**WORK ITEM:** Please return the listing exactly, line for line.

**DATA:**
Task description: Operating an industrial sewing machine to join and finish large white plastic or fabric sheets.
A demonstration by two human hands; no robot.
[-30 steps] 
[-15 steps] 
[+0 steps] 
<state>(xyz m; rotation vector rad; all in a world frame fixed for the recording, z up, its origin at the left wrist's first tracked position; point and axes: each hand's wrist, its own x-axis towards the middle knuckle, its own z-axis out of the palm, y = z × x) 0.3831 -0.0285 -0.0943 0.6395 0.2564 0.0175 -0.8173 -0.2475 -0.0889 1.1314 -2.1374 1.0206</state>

**TASK ANSWER:**
Task description: Operating an industrial sewing machine to join and finish large white plastic or fabric sheets.
A demonstration by two human hands; no robot.
[-30 steps] 
[-15 steps] 
[+0 steps] 
<state>(xyz m; rotation vector rad; all in a world frame fixed for the recording, z up, its origin at the left wrist's first tracked position; point and axes: each hand's wrist, its own x-axis towards the middle knuckle, its own z-axis out of the palm, y = z × x) 0.3831 -0.0285 -0.0943 0.6395 0.2564 0.0175 -0.8173 -0.2475 -0.0889 1.1314 -2.1374 1.0206</state>

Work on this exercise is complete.